Taking Minutes of Meetings

Business meetings are held to review and analyze the performance of an organization over a specific time-period and to have discussions on its future course of action. There is a standard process of summarizing the highlights of a meeting which help an organization to ensure transparency and efficiency.
Rahul Pandita
Last Updated: Apr 29, 2018
Taking minutes of meetings accurately and communicating them effectively is an invaluable business skill. In today's fast-paced business environment, the task of taking down the notes is not restricted to accountants and secretaries only but managers are increasingly entrusting their sub-ordinates to carry out the proceedings. So, next time your boss looks up to you to do the needful, don't run for cover, instead read the points mentioned below to impress one and all with your business skills.

Minutes are simply the notes taken during a meeting to remind you what was discussed upon and what conclusion the meeting came to. It helps the organization to remember 'what' is to be done and 'who' is going to do it. During the course of a discussion, there can be scenarios when there is a lack of clarity or disagreement among the colleagues about what transpired in the meeting. Minutes help to clarify these confusions. Taking minutes isn't essentially a word to word recording, instead it is a summary of the important points and recommendations discussed in the meeting.

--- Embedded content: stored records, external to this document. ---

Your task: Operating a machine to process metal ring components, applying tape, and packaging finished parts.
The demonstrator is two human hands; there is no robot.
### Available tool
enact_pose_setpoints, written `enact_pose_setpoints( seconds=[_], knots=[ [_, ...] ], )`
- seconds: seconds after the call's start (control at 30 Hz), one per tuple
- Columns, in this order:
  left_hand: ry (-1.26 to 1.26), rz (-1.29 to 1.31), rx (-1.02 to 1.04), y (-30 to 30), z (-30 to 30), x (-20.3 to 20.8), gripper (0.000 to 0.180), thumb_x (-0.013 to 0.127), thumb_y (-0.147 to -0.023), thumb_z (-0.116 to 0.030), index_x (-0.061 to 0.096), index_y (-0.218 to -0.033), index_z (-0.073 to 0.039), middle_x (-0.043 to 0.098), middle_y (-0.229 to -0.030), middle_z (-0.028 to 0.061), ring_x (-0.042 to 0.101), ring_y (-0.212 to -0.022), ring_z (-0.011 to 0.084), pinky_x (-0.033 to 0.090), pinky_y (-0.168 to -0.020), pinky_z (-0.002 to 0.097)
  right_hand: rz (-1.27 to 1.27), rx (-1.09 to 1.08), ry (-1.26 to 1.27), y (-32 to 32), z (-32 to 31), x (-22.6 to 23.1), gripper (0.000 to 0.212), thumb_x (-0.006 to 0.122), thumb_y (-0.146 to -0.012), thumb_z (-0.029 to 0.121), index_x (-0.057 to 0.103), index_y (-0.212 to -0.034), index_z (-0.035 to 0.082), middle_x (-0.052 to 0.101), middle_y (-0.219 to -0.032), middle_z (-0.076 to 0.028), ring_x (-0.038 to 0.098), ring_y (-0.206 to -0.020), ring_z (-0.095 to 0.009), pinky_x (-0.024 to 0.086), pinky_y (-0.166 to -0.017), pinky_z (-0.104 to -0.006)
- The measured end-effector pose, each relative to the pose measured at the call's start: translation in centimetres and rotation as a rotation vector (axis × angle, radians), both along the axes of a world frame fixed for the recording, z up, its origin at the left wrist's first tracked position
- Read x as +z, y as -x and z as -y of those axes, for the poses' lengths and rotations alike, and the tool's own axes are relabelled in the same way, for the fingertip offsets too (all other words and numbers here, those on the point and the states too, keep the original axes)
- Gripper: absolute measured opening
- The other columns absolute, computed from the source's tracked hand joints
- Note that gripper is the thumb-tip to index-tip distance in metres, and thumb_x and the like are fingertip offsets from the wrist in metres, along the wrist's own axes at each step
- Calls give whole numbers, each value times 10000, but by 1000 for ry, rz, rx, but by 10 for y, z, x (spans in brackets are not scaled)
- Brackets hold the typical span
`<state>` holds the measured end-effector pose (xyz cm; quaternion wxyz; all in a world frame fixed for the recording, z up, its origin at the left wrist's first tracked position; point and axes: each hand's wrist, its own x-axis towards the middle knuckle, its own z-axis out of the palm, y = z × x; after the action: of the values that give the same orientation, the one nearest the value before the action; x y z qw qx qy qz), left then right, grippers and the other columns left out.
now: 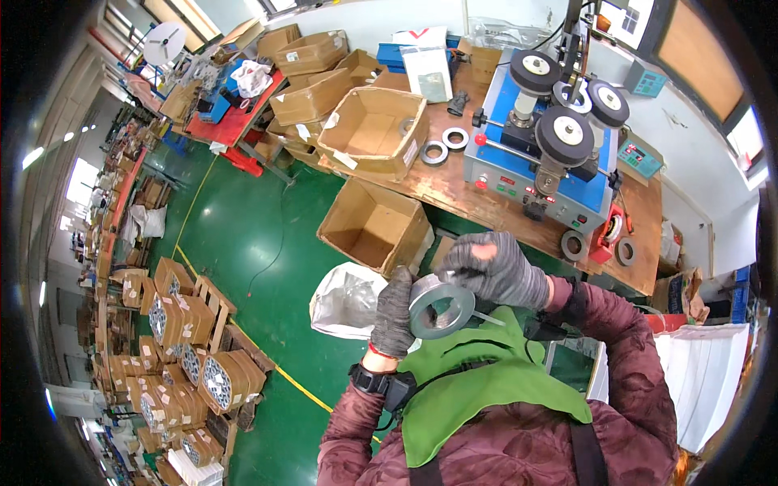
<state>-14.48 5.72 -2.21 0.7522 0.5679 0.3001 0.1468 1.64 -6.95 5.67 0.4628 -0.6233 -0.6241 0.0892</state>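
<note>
A thick grey ring (423,317), smooth and metallic-looking with a wide round hole, is held up in front of my green apron (486,381). My left hand (394,317), in a dark grey glove, grips it by its left side. Over its upper right edge, my right hand (496,269) is closed with the fingers bent and pinched together. Whatever is between those fingers is hidden. The glove on this hand has a worn hole on the back. A thin pale strip (489,318) sticks out to the right of the ring, below my right hand.
Ahead stands a wooden bench (450,182) with a blue winding machine (539,134) with black rollers, and several loose rings. An open carton (374,223) and a white-lined container (347,301) are beyond my left hand. Stacked cartons (231,381) sit on pallets at left.
</note>
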Motion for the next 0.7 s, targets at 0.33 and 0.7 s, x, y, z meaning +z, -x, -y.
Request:
enact_pose_setpoints(
  seconds=[0.33,0.7],
  knots=[
    [-710,89,-305,9,-23,-52,368,545,-821,-54,465,-1179,-27,576,-983,192,587,-836,312,483,-745,360,-465,-6,182,-9,-6,-26,157,634,-792,156,597,-831,9,606,-709,-82,574,-635,-137,468,-607,-279],
    [-650,-17,-430,2,-36,-28,425,584,-785,-62,451,-1187,-36,580,-989,180,593,-822,313,493,-716,367,-594,5,228,-8,1,-21,135,632,-801,133,622,-848,6,622,-705,-31,551,-677,-70,465,-638,-249]
  ],
)
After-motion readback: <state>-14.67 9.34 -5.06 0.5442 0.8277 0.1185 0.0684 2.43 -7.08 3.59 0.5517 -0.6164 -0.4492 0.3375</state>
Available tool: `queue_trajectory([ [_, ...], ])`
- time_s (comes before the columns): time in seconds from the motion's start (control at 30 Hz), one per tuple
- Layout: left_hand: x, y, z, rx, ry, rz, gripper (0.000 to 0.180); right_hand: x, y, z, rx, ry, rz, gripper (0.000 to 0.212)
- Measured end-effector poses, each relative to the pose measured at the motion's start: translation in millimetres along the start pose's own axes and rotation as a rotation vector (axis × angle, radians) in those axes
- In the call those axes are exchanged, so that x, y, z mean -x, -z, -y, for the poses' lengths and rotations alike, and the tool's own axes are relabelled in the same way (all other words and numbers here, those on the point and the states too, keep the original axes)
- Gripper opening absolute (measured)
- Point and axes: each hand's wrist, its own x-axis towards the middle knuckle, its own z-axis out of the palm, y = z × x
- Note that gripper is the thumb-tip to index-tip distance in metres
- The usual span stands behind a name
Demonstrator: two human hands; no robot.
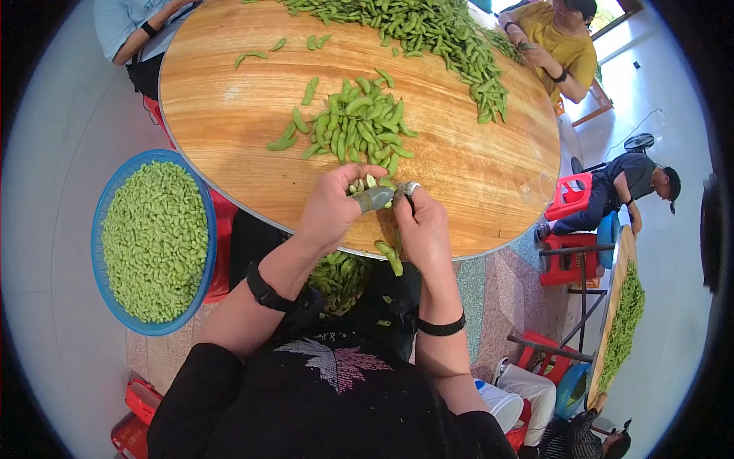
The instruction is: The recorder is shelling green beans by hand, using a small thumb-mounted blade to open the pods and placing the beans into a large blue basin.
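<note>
Over the near edge of the round table my two hands meet at a green soybean pod. My left hand is closed, a grey-green cover on its thumb pressed to the pod; pale green pieces show between its fingers. My right hand pinches from the other side, with a dark thumb tip and a silvery band around one finger. Just below it is another green pod, and I cannot tell whether it hangs or falls. Beyond my hands lies a small heap of whole soybean pods on the wood.
The wooden table bears a large pod pile at its far side. A blue basket of shelled beans stands left. Pods or hulls lie below the table edge. Other people sit around, with red stools at right.
</note>
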Motion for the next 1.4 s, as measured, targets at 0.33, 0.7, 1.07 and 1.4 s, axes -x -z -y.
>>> queue_trajectory([
  [0.33, 3.6, -2.7, 0.3, 0.644, 0.262, -0.048, 0.024, 6.1, -16.1, 1.5, -0.279, 0.099, -0.241, 0.014],
  [0.7, 10.9, -5.2, -6.9, 0.347, -0.005, 0.019, 0.04, 14.2, 9.6, 8.2, -0.17, 0.086, 0.146, 0.013],
  [1.07, 24.3, -15.4, 1.1, 0.31, 0.132, -0.237, 0.018, 31.6, -15.8, 26.7, 0.669, 0.544, 0.087, 0.01],
  [1.4, 14.4, -3.1, -3.3, 0.539, 0.181, -0.128, 0.02, 20.2, -17.0, 19.0, -0.558, -0.066, 0.168, 0.012],
])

How to Take Minutes of Meetings
  • Decide how are you going to take notes. You can either use a pen-paper or a laptop, notebook etc.
  • Get the agenda as an outline. You can get it from the last meeting. This helps in getting a better understanding as it helps you to be well-versed with the topic.
  • Try to reach the venue earlier than everyone else. It helps you to choose a place of your choice. Make sure that the place that you have chosen is well-lit and is somewhere in the middle so that you can hear all the attendees.
  • When all the attendees have entered the room and are seated comfortably, pass an attendance sheet and get a list of committee members. Note the time from which the meeting begins
  • While taking minutes, don't concentrate on details, only write down the motions and decisions including the point of view of committee members.
  • Use bullet points to note down the minutes as it becomes easier to read. Make a note of all the issues on which a conclusion couldn't be reached. This serves as an important reminder to the committee about the things which still need to be done.
  • Once the meeting is over, prepare transcripts while your memory is still afresh and you can recall the important points. Double-check for typographical errors before sending it to the participants.
  • If the participants feel that the minutes need some correction, or this is not what they had intended to say, look into their concerns and get a consensus from other attendees. After all the attendees have signed off on the copies, keep the minutes with the facilitator so that it can be used in the next meeting.
There is no hard and fast rule about how one should go about jotting down the minutes of meetings. To illustrate the steps mentioned above, let us take a look at a sample template.

Name of the Organization

Board Meeting Minutes Day, Month, Year

Time and Location:

Present: Names of attendees

Absent: Names of members absent and their proxies if any

  • Meeting called to order by (name of chairperson) at (time)
  • Agenda
  • Highlight important discussions
  • Meeting adjourned at (time)
Future Business:
  • Agendas for upcoming meetings
  • Assignments for members

Every meeting has some suggestions, debates, conclusions etc. The main aim of taking minutes is to make sure that the time and effort invested is not wasted. It also helps the organization to review its plans and policies.